> _Task to complete_
A complete response lists each line of the data below that includes the word "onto".

Segment Open

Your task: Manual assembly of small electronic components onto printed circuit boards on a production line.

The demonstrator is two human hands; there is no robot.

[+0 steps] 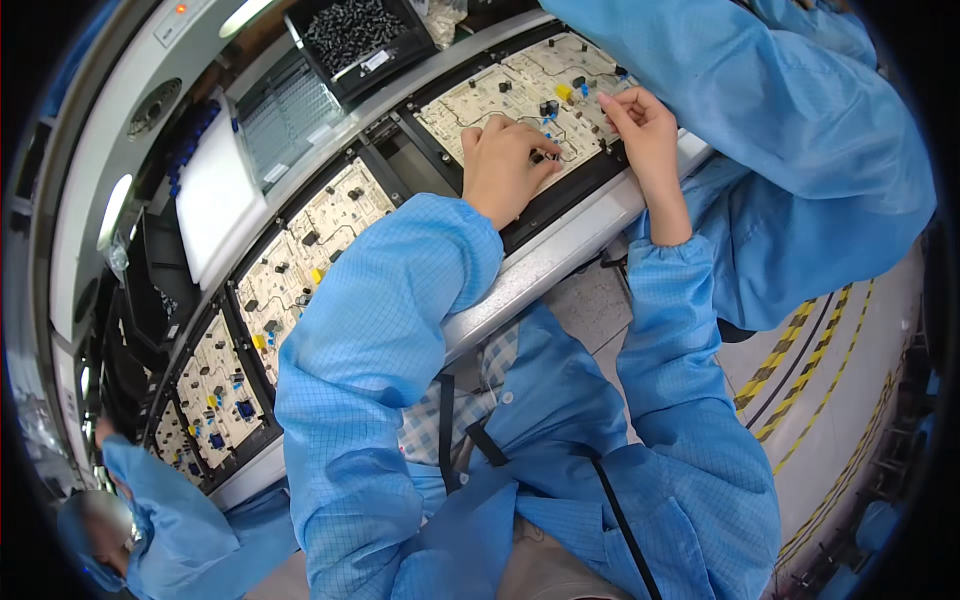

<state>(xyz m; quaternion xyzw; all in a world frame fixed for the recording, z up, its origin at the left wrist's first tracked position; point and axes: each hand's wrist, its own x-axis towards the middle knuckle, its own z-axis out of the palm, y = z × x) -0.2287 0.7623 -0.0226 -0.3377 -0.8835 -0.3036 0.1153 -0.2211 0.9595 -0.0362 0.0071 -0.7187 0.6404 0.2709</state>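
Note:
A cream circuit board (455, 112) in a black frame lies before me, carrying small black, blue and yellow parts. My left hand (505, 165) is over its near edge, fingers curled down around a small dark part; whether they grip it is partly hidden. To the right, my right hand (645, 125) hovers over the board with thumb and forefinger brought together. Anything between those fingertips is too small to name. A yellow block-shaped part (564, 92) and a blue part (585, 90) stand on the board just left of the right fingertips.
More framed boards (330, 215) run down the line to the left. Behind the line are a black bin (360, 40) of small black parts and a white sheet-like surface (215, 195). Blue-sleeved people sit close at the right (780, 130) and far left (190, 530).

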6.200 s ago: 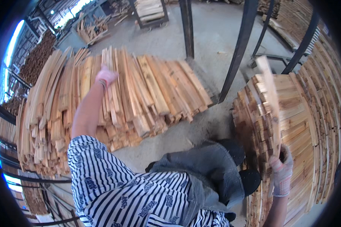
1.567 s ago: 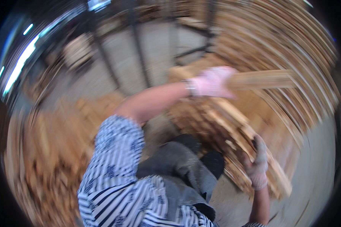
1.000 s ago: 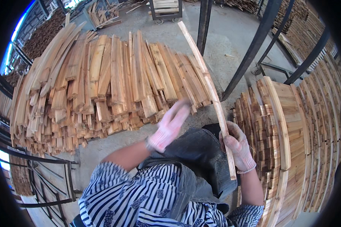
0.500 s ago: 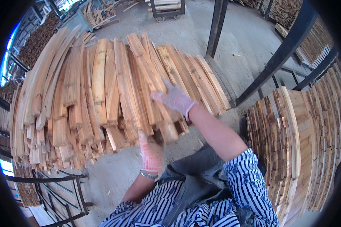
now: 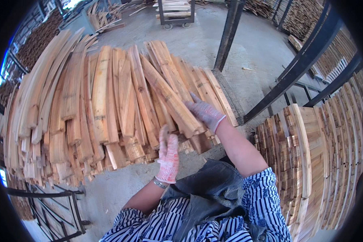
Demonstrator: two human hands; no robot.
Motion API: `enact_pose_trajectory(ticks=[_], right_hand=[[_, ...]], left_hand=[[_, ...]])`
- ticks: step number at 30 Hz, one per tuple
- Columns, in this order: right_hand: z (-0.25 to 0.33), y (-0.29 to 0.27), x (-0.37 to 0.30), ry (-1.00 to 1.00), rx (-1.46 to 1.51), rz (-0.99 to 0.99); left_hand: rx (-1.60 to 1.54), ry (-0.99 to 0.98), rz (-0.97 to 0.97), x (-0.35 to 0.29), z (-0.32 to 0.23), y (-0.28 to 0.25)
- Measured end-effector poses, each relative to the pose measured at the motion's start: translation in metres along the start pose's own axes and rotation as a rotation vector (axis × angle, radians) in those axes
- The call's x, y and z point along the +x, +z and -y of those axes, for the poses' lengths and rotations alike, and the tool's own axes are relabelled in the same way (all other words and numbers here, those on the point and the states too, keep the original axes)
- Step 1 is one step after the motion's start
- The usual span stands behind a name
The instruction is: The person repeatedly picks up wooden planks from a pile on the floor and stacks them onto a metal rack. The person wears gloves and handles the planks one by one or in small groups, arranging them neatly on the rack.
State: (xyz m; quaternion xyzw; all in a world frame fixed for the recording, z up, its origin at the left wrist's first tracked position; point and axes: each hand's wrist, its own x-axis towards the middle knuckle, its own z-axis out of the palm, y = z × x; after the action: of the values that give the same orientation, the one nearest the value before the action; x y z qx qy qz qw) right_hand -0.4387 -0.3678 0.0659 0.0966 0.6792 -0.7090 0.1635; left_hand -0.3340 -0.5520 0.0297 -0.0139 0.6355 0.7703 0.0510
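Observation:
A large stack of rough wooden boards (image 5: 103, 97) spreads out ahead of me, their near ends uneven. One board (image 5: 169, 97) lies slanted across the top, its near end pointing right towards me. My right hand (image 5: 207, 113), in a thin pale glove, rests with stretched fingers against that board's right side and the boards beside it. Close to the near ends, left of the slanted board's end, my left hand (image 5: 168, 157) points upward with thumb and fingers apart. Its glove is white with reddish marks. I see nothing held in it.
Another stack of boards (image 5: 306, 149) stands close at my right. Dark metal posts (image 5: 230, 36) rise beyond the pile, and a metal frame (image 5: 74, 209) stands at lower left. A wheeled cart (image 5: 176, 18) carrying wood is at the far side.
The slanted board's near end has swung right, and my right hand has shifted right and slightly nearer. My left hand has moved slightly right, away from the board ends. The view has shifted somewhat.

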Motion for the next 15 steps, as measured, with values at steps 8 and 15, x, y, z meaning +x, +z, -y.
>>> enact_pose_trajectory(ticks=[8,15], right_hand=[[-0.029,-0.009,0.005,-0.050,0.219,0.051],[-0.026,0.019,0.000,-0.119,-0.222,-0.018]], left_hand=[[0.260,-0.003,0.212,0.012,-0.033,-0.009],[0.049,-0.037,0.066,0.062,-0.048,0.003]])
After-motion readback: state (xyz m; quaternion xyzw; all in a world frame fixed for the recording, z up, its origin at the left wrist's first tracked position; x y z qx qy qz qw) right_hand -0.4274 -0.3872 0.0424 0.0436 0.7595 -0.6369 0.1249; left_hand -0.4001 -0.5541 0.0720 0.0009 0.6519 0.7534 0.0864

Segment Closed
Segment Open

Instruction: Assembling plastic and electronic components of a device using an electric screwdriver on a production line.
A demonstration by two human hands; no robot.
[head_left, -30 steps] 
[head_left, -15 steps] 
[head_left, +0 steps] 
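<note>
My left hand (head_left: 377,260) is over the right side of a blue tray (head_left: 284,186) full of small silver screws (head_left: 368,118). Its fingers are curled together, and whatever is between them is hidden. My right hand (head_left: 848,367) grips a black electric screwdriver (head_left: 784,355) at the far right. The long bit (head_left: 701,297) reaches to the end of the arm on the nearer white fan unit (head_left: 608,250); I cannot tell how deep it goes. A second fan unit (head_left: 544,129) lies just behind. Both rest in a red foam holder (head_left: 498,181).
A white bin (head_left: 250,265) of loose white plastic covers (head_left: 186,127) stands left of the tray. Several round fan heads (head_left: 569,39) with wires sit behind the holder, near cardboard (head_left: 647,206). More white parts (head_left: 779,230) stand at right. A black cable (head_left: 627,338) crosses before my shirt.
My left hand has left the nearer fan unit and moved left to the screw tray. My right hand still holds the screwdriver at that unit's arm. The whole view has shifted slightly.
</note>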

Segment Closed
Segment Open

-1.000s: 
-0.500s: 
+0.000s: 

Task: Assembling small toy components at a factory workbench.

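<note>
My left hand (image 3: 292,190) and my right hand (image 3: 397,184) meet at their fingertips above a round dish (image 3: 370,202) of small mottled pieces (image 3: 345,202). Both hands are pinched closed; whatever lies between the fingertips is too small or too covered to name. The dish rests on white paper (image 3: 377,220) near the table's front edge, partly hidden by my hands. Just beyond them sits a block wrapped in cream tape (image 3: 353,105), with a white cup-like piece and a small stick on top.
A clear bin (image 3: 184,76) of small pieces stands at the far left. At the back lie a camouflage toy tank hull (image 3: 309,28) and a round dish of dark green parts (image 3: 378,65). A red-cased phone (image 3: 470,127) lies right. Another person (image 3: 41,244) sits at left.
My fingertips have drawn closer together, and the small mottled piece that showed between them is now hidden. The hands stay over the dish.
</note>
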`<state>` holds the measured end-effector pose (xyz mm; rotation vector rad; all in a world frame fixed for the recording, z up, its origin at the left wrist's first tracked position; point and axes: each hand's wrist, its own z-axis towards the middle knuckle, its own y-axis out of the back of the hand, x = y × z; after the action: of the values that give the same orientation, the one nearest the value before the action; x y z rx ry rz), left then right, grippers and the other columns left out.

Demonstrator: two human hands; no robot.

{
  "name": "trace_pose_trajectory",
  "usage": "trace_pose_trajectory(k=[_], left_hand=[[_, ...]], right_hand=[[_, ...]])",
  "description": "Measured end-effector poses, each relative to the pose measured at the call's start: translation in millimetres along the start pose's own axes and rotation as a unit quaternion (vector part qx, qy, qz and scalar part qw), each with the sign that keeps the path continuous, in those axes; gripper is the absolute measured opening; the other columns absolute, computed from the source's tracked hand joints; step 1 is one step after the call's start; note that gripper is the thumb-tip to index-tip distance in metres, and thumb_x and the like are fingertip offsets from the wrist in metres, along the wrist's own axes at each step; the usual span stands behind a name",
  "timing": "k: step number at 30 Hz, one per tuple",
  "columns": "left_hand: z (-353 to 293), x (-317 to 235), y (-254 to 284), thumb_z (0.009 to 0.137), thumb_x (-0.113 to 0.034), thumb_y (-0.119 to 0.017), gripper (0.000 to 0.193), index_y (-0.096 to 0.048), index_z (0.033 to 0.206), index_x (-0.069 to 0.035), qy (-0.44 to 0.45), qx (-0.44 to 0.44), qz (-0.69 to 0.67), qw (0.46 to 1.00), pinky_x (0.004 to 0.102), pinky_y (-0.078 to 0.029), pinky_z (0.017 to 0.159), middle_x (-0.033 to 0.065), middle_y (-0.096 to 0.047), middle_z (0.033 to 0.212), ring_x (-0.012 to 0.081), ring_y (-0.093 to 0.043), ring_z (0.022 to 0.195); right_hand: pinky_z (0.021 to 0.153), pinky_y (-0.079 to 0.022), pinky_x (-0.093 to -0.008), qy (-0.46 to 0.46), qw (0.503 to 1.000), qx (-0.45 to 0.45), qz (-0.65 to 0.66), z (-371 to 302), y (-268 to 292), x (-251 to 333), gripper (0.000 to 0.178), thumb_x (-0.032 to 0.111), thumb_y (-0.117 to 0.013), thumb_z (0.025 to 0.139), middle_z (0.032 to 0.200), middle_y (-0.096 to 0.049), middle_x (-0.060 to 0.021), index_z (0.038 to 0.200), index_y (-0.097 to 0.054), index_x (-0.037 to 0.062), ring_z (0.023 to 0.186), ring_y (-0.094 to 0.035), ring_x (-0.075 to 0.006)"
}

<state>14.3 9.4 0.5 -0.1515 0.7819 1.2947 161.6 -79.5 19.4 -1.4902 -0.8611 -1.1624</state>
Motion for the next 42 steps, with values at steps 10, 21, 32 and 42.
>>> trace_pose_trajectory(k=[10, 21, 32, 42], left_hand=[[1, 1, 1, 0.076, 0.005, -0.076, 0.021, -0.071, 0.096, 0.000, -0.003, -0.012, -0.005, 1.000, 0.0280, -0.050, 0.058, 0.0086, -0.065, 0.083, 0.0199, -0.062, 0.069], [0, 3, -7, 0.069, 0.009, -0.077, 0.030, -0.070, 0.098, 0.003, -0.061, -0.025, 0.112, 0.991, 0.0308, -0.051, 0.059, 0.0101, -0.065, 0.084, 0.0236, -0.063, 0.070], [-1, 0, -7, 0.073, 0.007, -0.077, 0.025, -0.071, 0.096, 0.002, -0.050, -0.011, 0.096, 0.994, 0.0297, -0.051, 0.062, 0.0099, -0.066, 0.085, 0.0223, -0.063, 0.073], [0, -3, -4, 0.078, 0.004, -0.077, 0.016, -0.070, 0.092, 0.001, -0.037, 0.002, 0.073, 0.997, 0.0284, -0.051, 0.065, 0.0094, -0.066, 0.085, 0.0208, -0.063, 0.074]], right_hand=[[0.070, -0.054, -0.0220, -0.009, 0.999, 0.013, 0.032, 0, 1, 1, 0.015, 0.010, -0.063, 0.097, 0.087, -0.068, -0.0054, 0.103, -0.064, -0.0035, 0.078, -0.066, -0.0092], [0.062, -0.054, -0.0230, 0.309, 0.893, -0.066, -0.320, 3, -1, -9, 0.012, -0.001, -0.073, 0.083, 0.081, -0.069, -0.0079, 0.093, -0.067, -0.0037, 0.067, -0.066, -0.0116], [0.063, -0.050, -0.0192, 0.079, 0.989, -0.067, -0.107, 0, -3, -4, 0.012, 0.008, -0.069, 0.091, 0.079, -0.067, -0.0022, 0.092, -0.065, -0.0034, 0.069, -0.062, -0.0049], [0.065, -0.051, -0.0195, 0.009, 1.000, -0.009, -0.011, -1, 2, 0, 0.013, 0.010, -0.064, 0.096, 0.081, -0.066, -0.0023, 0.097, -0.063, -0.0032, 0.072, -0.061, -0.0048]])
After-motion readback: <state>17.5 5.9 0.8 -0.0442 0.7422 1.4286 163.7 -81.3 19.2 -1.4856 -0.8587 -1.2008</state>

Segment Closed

> _Reply_
Your task: Manual assembly of small electronic components onto printed circuit boards on a production line.
The instruction is: The person repeatedly picks up wooden planks from a pile on the floor and stacks them onto a metal rack. The person wears gloves and handles the planks one by one or in small groups, arranging them neatly on the rack.

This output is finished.